Spierschade en afzetting van ‘amyloïd’ in weefsels
In 2024 haalde de onderzoeksgroep van Rob Wüst de pers met zijn baanbrekend spieronderzoek bij LC-patiënten met PEM. Voor velen was het namelijk een raadsel waarom patiënten met LC maar ook met ME/CVS na zware inspanning niet herstelden, maar juist zieker werden. Dat uitblijven van herstel is een fascinerende kwestie, want de theorie is natuurlijk dat bewegen helpt om je gezondheid te verbeteren.
Spieronderzoek bij LC met PEM (Appelman, 2024)
Om dit vraagstuk te kunnen verklaren is een onderzoek opgezet waarbij patiënten en een gezonde controlegroep een maximale inspanningstest deden om PEM op te wekken. Spierbiopten werden voor en na de inspanningstest afgenomen. Het resultaat was opvallend: de spieren van patiënten met PEM bleken na inspanning aantoonbaar beschadigd.

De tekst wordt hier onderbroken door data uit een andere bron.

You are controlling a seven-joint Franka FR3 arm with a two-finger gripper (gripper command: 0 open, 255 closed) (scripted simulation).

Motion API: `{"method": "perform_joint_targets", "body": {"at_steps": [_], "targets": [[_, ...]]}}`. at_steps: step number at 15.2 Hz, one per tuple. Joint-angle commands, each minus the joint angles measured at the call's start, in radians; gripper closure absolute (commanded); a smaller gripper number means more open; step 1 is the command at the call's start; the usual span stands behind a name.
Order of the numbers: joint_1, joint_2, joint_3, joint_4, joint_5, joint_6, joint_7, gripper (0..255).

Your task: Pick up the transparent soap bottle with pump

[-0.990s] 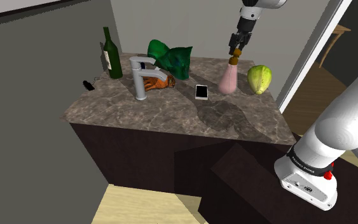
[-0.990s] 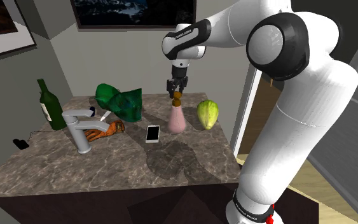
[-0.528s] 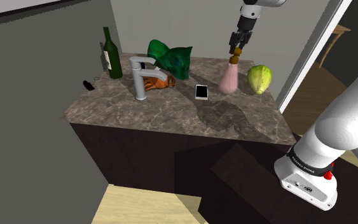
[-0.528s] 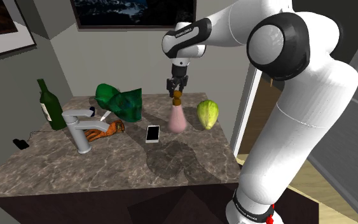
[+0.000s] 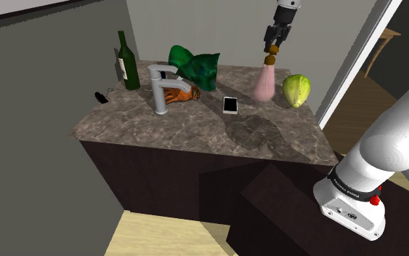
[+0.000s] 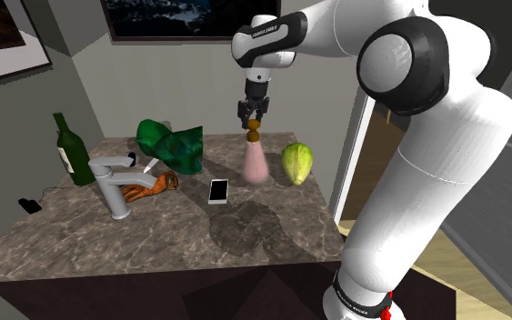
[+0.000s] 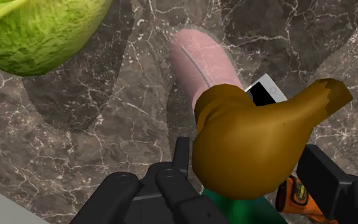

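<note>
The soap bottle (image 5: 263, 86) (image 6: 254, 164) (image 7: 199, 60) has a pink flared body and a brown pump head (image 7: 254, 149), and it stands upright at the back of the marble countertop (image 5: 195, 127), toward the shoulder view's right. Its base sits right at the stone, and from here I can't tell whether it touches or hangs just clear. The black gripper (image 5: 272, 51) (image 6: 255, 116) (image 7: 250, 159) comes straight down from above, and its 2 fingers (image 7: 180, 156) are clamped on the pump head, 1 on each side of it. Just beside the bottle, on the shoulder view's right, lies a pale green cabbage (image 5: 296, 90) (image 6: 297, 163) (image 7: 37, 25), close but not touching. On the other side a white-edged phone (image 5: 230, 105) (image 6: 218, 190) lies flat on the marble. Farther along stands a grey faucet (image 5: 163, 89) (image 6: 113, 182) with an orange-brown thing (image 5: 183, 94) at its foot, and behind them is a crumpled green cloth (image 5: 195, 67) (image 6: 170, 145). A dark green wine bottle (image 5: 127, 64) (image 6: 69, 150) stands upright at the far corner, with a small black object (image 5: 102, 96) near the edge beyond it.
</note>
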Motion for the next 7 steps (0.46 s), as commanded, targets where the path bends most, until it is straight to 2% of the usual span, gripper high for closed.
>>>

Belangrijkste resultaten bij LC-patiënten versus gezonde vrijwilligers na inspanningstest:
De hart-longtesten lieten zien dat er een verminderde energieproductie was tijdens inspanning, dat het ademhalingspatroon was verstoord en dat de zuurstofopname door de spieren was verslechterd. Dit was min of meer volgens de verwachting.

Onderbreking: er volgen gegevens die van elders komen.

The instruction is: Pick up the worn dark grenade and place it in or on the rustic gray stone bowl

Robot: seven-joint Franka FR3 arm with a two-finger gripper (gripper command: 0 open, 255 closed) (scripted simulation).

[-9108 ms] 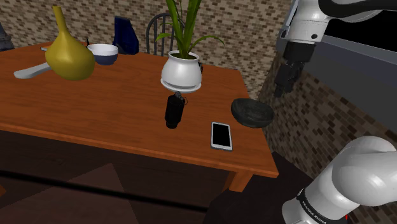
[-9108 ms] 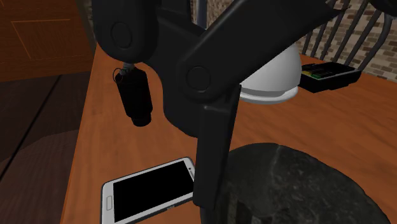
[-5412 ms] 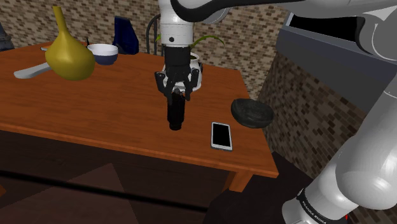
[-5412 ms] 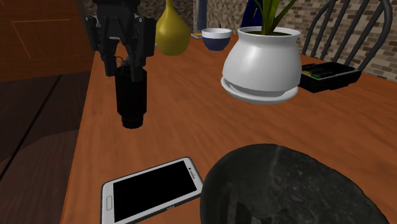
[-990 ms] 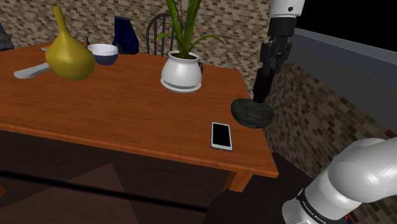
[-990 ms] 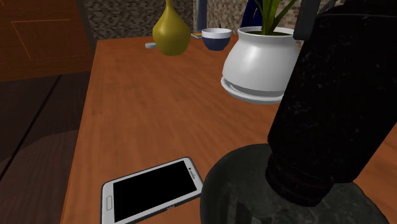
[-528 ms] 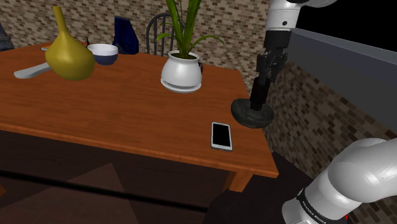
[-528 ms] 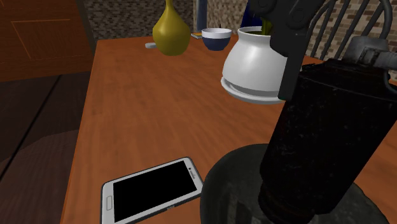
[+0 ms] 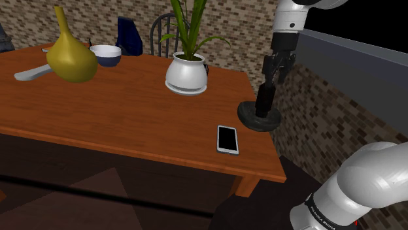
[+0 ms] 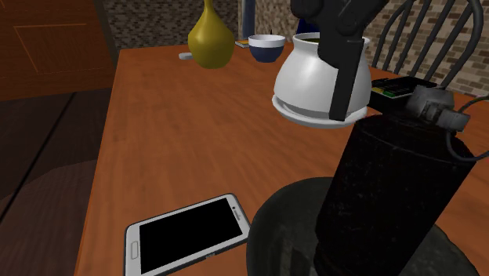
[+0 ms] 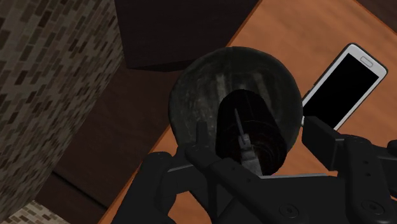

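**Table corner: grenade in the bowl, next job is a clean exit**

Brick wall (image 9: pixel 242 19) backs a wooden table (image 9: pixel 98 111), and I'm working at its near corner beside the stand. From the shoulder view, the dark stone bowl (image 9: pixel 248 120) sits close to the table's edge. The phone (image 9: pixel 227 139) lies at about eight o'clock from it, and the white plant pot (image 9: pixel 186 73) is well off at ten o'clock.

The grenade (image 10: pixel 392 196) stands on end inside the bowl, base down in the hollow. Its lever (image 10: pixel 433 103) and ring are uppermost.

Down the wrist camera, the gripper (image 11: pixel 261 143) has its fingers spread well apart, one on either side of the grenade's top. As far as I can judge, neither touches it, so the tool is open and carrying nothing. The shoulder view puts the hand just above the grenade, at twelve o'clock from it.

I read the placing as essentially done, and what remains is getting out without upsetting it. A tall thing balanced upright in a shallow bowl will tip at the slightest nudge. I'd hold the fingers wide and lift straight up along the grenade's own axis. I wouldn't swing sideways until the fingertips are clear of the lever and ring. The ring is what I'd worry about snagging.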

MAAR uit de analyse van de spierbiopten kwam een aantal opmerkelijke bevindingen:
Het aantal capillairen (haarvaten) was gelijk in de biopten van de LC-patiënten en van de gezonde controlegroep.
De spierstructuur is veranderd: relatief meer ‘glycolytische type II’-spiervezels (Figuur 5): de lichter gekleurde type II-vezels werken meer zonder zuurstof (anaeroob), bevatten minder bloedvaten en minder mitochondriën én leveren snelle en krachtige energie, maar zijn sneller uitgeput. De donkere (rode) type I-spiervezels werken met zuurstof (aeroob)en zijn geschikt voor langdurige inspanning.

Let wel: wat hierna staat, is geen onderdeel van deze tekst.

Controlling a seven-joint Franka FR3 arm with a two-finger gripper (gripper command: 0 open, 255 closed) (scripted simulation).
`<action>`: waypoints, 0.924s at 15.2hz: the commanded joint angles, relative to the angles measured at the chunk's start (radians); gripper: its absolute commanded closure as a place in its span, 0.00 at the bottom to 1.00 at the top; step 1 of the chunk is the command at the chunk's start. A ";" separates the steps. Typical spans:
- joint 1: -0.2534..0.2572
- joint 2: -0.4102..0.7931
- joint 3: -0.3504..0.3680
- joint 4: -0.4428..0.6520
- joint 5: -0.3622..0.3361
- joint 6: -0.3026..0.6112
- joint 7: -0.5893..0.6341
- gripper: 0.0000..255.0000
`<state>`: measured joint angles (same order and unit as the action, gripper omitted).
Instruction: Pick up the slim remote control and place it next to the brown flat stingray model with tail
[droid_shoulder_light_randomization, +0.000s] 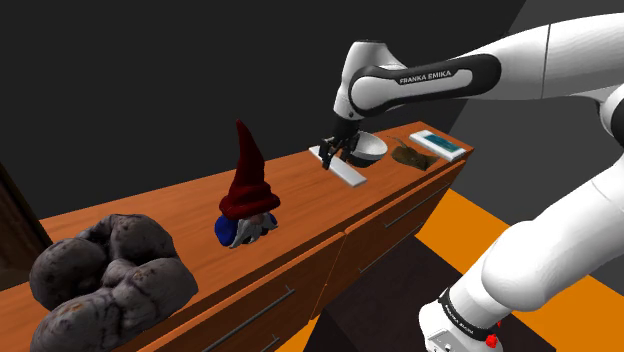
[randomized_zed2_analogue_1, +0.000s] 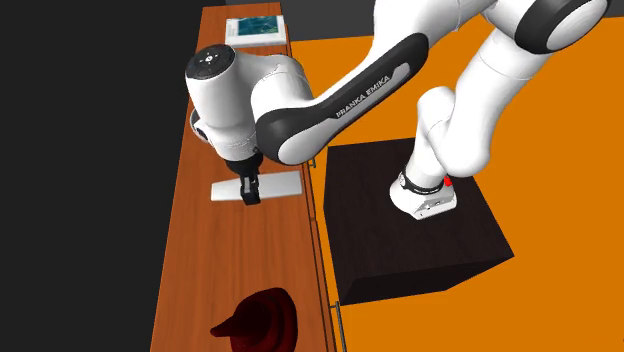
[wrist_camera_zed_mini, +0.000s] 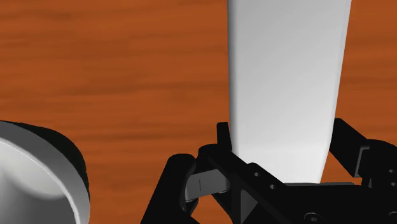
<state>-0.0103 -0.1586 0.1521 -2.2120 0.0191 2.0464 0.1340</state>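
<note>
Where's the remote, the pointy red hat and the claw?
remote (droid_shoulder_light_randomization: 350, 176), shoulder view, on its bare flat top.
pointy red hat (droid_shoulder_light_randomization: 250, 175), shoulder view, middle of the cone.
claw (droid_shoulder_light_randomization: 329, 160), shoulder view, midway between its fingertips.

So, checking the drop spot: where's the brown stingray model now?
Shoulder view: the stingray model lies near the counter's right end, between the white bowl and the flat teal-topped box.

The remote (droid_shoulder_light_randomization: 350, 175) lies on the counter (droid_shoulder_light_randomization: 190, 200) beside the bowl (droid_shoulder_light_randomization: 368, 147).
</note>
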 joint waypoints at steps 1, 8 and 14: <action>-0.016 -0.017 -0.022 -0.010 -0.002 -0.007 -0.038 1.00; -0.092 -0.066 -0.130 -0.061 -0.023 -0.005 -0.210 1.00; -0.159 -0.067 -0.224 -0.061 -0.048 -0.004 -0.357 1.00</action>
<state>-0.1599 -0.2320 -0.0587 -2.2746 -0.0255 2.0370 -0.2006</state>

Verstoorde functie van de mitochondriën: lagere niveaus van oxidatieve fosforylering (OXPHOS) vóór en na PEM en verlaagde spiegels van het enzym succinaat dehydrogenase (SDH) na PEM (Figuur 5). Dit wijst op mitochondriële problemen en een verstoorde energieproductie. Ook zag men een toename van anaerobe (zuurstofloze) energieproductie, wat leidt tot een opstapeling van lactaat en toxische metabolieten. Een verminderde citroenzuurcyclusactiviteit werd gezien en een disbalans tussen citroenzuur en lactaat, wat wijst op een inefficiënt energieproces.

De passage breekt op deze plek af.